• _WHAT IS NEEDED_: Number of lines below with the word "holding": give it and nothing more.

Stored entries
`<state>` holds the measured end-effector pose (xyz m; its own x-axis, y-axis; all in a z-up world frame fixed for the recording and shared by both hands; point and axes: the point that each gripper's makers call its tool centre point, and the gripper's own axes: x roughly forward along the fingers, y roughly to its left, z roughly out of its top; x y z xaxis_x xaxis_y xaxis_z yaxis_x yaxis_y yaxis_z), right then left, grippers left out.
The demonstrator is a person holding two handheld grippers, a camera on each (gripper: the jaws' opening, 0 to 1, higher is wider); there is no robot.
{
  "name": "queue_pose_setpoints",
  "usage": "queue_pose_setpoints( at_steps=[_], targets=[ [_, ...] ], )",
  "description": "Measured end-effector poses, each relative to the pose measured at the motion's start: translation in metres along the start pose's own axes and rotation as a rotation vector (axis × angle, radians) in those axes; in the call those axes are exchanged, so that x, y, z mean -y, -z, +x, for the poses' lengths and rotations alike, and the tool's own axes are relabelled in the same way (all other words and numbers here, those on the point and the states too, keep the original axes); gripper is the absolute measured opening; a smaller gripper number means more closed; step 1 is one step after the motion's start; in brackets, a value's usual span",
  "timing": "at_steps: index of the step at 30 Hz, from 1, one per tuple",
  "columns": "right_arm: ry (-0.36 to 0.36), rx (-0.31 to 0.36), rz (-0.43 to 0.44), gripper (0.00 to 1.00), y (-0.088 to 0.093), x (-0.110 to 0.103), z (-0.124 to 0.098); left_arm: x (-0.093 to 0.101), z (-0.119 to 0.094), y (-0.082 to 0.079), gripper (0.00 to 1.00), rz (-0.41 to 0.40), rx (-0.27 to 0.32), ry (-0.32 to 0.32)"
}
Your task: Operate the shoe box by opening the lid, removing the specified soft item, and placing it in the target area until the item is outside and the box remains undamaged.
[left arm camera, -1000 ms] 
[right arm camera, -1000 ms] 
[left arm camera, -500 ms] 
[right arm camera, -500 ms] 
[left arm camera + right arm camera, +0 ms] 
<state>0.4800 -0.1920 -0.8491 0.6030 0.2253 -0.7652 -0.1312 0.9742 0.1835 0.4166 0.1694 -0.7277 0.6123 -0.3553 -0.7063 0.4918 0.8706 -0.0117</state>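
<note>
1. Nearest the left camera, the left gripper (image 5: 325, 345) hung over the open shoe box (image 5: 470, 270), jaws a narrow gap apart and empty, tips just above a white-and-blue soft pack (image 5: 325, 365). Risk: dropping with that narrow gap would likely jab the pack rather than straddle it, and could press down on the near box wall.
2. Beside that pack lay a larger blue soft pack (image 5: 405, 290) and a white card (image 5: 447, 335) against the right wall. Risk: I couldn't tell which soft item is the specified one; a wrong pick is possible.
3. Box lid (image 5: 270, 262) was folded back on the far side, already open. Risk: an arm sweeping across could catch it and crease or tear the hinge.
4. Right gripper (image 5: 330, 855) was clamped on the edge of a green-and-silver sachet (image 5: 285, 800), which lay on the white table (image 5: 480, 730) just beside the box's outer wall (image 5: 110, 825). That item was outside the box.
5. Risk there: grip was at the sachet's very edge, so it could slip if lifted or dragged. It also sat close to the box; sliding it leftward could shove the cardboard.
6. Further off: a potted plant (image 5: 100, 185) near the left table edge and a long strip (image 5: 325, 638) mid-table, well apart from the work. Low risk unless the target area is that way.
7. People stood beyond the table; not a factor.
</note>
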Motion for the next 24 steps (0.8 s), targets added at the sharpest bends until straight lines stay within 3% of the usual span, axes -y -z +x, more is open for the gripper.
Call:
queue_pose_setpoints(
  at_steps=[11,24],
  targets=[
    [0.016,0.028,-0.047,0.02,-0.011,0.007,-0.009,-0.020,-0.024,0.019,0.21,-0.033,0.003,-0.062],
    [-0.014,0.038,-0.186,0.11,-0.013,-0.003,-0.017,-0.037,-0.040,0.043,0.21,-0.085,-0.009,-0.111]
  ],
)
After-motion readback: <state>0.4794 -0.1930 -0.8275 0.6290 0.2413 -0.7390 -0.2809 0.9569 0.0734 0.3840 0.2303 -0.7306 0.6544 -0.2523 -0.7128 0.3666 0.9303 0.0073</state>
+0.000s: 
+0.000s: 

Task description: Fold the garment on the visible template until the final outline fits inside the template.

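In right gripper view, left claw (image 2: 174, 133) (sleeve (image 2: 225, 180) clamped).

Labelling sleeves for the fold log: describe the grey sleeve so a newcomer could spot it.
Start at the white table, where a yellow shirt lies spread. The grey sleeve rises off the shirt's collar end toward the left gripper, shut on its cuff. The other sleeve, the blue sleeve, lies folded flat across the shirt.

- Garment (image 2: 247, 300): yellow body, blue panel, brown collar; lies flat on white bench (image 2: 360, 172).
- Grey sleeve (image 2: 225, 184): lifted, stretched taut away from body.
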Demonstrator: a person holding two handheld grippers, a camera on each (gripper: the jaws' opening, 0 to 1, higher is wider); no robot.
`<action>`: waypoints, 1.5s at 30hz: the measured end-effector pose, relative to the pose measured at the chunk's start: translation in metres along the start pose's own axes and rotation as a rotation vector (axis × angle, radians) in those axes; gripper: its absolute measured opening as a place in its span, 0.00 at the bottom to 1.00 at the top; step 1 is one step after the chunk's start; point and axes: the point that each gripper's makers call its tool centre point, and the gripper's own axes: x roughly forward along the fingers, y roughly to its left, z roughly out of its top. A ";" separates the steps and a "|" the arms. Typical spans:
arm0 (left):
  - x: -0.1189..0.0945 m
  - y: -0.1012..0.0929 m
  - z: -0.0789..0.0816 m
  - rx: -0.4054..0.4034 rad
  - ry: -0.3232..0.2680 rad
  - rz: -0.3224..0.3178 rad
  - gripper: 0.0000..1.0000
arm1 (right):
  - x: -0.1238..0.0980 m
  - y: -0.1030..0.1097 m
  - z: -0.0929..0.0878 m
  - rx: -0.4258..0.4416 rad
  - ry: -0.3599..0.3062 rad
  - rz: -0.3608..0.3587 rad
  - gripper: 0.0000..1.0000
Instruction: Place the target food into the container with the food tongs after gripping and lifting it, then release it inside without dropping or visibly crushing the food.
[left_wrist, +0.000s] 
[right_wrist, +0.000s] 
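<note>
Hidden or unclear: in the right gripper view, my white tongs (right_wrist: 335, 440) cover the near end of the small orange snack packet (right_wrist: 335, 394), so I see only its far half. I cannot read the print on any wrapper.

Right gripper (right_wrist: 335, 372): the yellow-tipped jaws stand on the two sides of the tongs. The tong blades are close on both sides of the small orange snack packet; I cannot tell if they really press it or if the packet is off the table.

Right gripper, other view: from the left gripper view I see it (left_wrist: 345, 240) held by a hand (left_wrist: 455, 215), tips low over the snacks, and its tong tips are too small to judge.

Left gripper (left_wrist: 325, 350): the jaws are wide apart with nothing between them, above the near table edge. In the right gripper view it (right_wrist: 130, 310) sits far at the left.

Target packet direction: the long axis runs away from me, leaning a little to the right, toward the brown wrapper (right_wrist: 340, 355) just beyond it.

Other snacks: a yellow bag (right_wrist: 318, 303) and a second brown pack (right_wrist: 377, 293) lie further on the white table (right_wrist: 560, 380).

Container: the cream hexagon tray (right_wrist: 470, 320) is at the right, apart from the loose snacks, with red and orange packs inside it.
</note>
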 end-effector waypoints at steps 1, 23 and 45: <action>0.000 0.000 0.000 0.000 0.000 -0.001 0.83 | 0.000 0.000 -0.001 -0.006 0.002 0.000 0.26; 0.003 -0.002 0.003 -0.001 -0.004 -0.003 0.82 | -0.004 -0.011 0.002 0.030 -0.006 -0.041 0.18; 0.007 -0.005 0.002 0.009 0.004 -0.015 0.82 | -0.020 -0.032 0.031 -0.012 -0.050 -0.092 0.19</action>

• _TASK RESPONSE_: 2